Historic officer: Cape Wind impact 'unparalled' on historic sites
Brona Simon, the state's historic preservation officer, spoke at the final Cape Wind hearing. (Dina Rudick / Globe Staff)
BARNSTABLE -- The state's top historic preservation official told a federal panel tordday that the impact of the proposed Nantucket Sound wind farm on Native American and other historic sites was “unparalleled” in the state’s history.
It was Brona Simon's first public remarks on the Cape Wind project since issuing a formal opinion in November that Nantucket Sound should be listed on the National Register of Historic Places because of its cultural importance to two Indian tribes.
That recommendation, which conflicted with the views of the federal agency overseeing an environmental review of Cape Wind, created a controversy that will culminate in a final decision on the project by US Interior Secretary Ken Salazar next month.
Simon and proponents and opponents of the project testified during a four-hour hearing before the Advisory Council on Historic Preservation, a five-member panel advising Salazar. The group will deliver its recommendations to Salazar no later than April 14. He is not obligated to follow the council's advice, only to consider it, and he is expected to make his decision soon after receiving it.
"The magnitude is unparalleled in Massachusetts," Simon, the Massachusetts Historic Preservation Officer, told the council, noting that the 130 turbines will cover an area of about 25 square miles.
Simon said the next biggest project her office has ever reviewed was a highway in Central Massachusetts that encompassed 3.9 square miles. "You can see the concern we have about the adverse effects of the project," she said.
Cape Cod's "maritime setting" is critical to the Wampanoag, she said, and its likely that Native American archeological sites could be harmed by anchoring the turbines to the sea floor. Her comments were met with loud applause from many in the audience of more than 200 people at Cape Cod Community College.
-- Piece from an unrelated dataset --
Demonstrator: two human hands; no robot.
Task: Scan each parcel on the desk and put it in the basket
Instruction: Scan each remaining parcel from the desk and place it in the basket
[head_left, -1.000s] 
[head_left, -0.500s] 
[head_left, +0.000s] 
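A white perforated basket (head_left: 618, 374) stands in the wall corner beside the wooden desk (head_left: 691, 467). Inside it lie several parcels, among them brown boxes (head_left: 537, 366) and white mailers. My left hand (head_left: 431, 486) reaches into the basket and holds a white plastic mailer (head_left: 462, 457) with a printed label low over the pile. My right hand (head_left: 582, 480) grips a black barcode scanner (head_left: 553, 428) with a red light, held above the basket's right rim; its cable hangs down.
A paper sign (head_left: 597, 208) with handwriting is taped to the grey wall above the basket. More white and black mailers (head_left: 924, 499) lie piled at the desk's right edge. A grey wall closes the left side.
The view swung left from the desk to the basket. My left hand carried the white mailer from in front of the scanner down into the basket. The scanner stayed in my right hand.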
The Mashpee and Aquinnah Wampanoag tribes say that they need an unobstructed view of Nantucket Sound to carry out spiritual sun greetings and that the waterway’s seabed -- which was exposed land thousands of years ago -- is sacred ancestral land that would be disturbed by building turbines on it. Yesterday, the Chappaquiddick Tribe of the Wampanoag Indian Nation also came out against the project.
The Minerals Management Service, the federal agency charged with issuing a permit for the project, cqdisagreed with Simon's November opinion, but the National Park Service -- like the MMS, a part of the Interior Department, agreed, saying the 560-square mile sound was eligible to be listed on the National Register.
At today's hearing, Eleftherios Pavlides, a professor of archeology at Roger Williams University in Rhode Island, an expert in historic preservation, said the wind farm would actually help historic buildings -- by ensuring pollution from coal-burning plants that contribute to acid rain would be replaced by wind energy. Acid rain can pit stone buildings.
Opponents were occasionally loud during the otherwise sedate hearing -- once booing a Cape Wind supporter after she spoke. Many against the project asked whether the project could be moved to an area south of Tuckernuck Island off Nantucket.
“The cultural and historic resources will be diminished,'' Roberta Lane, senior program officer and regional attorney for the National Trust for Historic Preservation, said in urging that the project be moved. She said the turbines will be in the setting of historic properties and "setting is integral to the historic significance of these places."
She said there would also be direct impact to Native American cultural sites.
Salazar has indicated he would not entertain moving the project, which would require Cape Wind Associates, the wind farm developer, to start over in its already-nine-year quest for permits. The developer has said it would be technically unfeasible and expensive to put turbines off Tuckernuck Island. There may also be Native American and other historic concerns there.
Sarah Cote, an employee of Clean Power Now, a group supporting Cape Wind, said she had gotten involved with supporting the project while in high school and said it needed to be built.
“Every place has its own sense of beauty and value," Cote said, noting that the biggest objections to the wind farm have to do with its impact on the view from shore. If the project were stopped on that basis, she said, “it would set a negative precedent.”
Falmouth selectman Ahmed Mustafa, a Cape Wind supporter, said he trusted the advisory panel to make the right recommendation. "As you know, the whole earth is historic,'' he said.